*** DATA SECTION Section Begins ***

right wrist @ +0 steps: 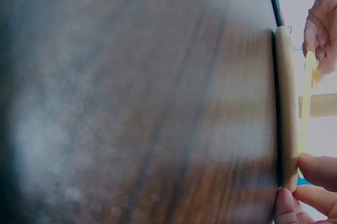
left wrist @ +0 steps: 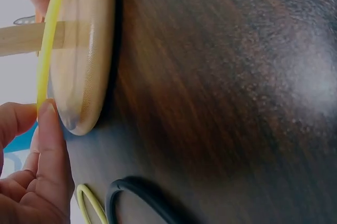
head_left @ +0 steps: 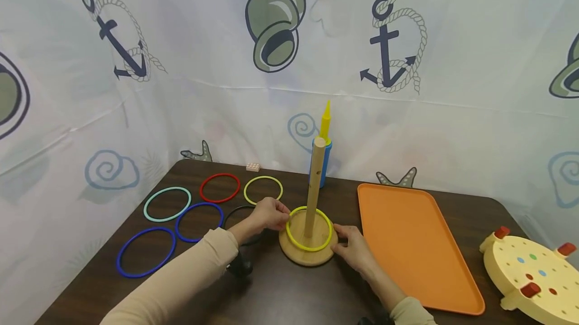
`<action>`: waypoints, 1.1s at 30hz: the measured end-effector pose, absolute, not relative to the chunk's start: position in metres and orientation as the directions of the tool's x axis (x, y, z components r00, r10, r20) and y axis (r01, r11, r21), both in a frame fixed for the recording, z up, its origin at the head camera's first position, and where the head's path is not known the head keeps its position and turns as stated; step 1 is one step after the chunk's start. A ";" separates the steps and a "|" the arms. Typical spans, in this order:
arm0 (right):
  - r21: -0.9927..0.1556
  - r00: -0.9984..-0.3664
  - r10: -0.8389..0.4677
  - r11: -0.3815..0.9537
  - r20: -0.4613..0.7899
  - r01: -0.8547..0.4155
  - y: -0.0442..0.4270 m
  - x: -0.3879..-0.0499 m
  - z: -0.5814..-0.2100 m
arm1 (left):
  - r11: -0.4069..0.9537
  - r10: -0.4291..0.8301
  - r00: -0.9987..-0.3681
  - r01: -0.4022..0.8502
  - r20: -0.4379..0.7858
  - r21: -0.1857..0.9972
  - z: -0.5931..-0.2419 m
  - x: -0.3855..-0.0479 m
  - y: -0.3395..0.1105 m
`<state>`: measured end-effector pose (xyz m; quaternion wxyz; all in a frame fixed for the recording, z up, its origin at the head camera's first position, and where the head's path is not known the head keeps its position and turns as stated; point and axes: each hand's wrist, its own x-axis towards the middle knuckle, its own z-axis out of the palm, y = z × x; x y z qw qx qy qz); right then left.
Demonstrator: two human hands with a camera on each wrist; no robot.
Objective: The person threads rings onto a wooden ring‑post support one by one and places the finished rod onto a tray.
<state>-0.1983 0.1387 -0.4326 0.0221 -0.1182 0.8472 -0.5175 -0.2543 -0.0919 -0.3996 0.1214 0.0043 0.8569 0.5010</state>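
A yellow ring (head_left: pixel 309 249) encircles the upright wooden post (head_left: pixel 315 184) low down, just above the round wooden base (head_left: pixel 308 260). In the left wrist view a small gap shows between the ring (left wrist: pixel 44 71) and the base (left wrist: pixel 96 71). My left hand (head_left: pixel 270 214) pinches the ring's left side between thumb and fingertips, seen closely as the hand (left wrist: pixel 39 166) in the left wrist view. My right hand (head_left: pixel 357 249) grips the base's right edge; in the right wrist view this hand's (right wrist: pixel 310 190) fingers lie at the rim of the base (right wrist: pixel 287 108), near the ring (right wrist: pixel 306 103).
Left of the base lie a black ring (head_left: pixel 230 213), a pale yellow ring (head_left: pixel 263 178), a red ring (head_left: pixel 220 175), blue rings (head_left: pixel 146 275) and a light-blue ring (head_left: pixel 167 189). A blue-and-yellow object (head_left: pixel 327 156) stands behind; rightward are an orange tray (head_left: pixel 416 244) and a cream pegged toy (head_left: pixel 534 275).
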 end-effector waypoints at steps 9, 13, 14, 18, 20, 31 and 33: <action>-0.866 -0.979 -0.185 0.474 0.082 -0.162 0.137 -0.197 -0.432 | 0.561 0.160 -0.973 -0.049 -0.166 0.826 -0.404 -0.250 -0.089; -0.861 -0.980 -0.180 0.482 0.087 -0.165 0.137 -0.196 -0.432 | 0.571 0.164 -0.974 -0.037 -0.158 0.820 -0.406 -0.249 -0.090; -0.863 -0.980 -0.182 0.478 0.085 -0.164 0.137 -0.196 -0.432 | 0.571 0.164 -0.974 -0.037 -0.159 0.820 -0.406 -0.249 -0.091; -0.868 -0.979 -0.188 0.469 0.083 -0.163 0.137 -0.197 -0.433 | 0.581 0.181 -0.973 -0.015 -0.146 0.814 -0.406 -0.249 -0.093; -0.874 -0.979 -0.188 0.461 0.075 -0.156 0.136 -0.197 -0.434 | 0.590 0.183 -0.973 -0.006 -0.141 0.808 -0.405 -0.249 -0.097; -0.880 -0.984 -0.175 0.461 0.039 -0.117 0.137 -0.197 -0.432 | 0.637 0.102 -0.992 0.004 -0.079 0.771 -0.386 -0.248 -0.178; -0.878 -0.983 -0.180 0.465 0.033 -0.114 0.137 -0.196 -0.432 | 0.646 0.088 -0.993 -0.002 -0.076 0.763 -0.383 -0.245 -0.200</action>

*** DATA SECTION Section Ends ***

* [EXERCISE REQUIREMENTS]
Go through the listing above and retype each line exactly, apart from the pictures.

* [COMPLETED EXERCISE]
right wrist @ +0 steps: 
left wrist @ +0 steps: 
head_left @ +0 steps: 
`<action>`: waypoints, 1.1s at 30hz: the measured end-effector pose, absolute, not relative to the chunk's start: position in metres and orientation as the directions of the tool's x axis (x, y, z components r00, r10, r20) and y axis (r01, r11, r21), both in a frame fixed for the recording, z up, its origin at the head camera's first position, and where the head's path is not known the head keeps its position and turns as stated; step 1 is one step after the chunk's start. A ";" separates the steps and a "|" the arms. Typical spans, in this order:
arm0 (right):
  - r21: -0.9927..0.1556
  - r00: -0.9984..-0.3664
  - r10: -0.8389..0.4677
  - r11: -0.3815..0.9537
  - r20: -0.4613..0.7899
  - r01: -0.8547..0.4155
  - y: -0.0442..0.4270 m
  - x: -0.3879..-0.0499 m
  - z: -0.5814..-0.2100 m
arm1 (left):
  - r11: -0.4069..0.9537
  - r10: -0.4291..0.8301
  - r00: -0.9987..-0.3681
  - r01: -0.4022..0.8502
  - r20: -0.4379..0.7858
  - r21: -0.1857..0.9972
  - z: -0.5931..-0.2419 m
  - x: -0.3855..-0.0479 m
  - y: -0.3395..0.1105 m
`<state>`: measured end-effector pose (xyz m; quaternion wxyz; all in a frame fixed for the recording, z up, its origin at the head camera's first position, and where the head's path is not known the head keeps its position and turns as stated; point and axes: each hand's wrist, its own x-axis towards the middle knuckle, its own z-axis out of the palm, y = z × x; x y z qw qx qy qz); right then left.
Demonstrator: two human hands with a camera on each wrist; no robot.
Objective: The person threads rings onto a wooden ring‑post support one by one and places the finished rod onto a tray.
<state>-0.1983 0.1387 -0.4326 0.0221 -0.1182 0.8472 -0.5175 -0.2543 -0.0919 -0.3996 0.1214 0.0043 0.8569 0.5010</state>
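A yellow ring (head_left: pixel 309 249) encircles the upright wooden post (head_left: pixel 315 184) low down, just above the round wooden base (head_left: pixel 308 260). In the left wrist view a small gap shows between the ring (left wrist: pixel 44 71) and the base (left wrist: pixel 96 71). My left hand (head_left: pixel 270 214) pinches the ring's left side between thumb and fingertips, seen closely as the hand (left wrist: pixel 39 166) in the left wrist view. My right hand (head_left: pixel 357 249) grips the base's right edge; in the right wrist view this hand's (right wrist: pixel 310 190) fingers lie at the rim of the base (right wrist: pixel 287 108), near the ring (right wrist: pixel 306 103).
Left of the base lie a black ring (head_left: pixel 230 213), a pale yellow ring (head_left: pixel 263 178), a red ring (head_left: pixel 220 175), blue rings (head_left: pixel 146 275) and a light-blue ring (head_left: pixel 167 189). A blue-and-yellow object (head_left: pixel 327 156) stands behind; rightward are an orange tray (head_left: pixel 416 244) and a cream pegged toy (head_left: pixel 534 275).
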 end-effector waypoints at steps 9, 13, 14, 18, 20, 31 and 33: <action>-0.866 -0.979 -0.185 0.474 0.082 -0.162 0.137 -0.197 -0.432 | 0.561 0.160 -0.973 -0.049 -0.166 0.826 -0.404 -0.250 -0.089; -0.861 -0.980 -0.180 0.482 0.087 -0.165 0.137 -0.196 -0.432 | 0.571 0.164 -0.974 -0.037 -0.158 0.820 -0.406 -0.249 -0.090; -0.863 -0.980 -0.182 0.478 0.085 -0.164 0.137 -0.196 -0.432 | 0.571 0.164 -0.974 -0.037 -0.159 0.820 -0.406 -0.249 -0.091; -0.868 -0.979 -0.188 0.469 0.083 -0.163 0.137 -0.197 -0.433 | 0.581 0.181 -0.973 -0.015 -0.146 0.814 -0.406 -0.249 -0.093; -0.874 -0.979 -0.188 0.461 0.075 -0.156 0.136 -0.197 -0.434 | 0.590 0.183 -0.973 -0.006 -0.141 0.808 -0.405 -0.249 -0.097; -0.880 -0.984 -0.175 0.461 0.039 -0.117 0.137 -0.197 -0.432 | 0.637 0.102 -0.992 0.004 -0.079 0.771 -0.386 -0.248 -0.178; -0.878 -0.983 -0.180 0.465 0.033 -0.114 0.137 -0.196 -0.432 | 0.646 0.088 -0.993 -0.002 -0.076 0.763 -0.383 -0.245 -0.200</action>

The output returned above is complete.